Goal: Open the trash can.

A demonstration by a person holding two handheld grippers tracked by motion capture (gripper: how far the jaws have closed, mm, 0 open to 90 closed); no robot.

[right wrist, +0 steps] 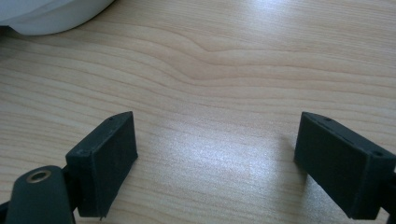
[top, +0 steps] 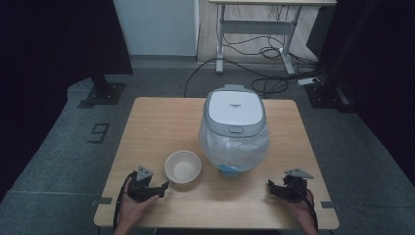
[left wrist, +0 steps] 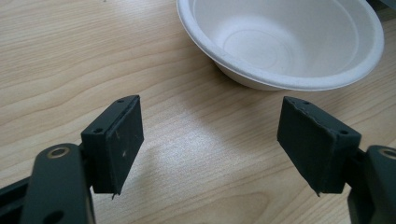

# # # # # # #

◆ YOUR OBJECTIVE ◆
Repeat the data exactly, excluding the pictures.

◆ OUTPUT FOR THIS TASK ◆
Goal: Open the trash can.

A demonstration by a person holding two handheld grippers tracked by motion capture (gripper: how far the jaws have closed, mm, 0 open to 90 closed); no robot.

[right wrist, +0 steps] 
[top, +0 steps] 
[left wrist, +0 steps] 

Nothing else remains for this exercise.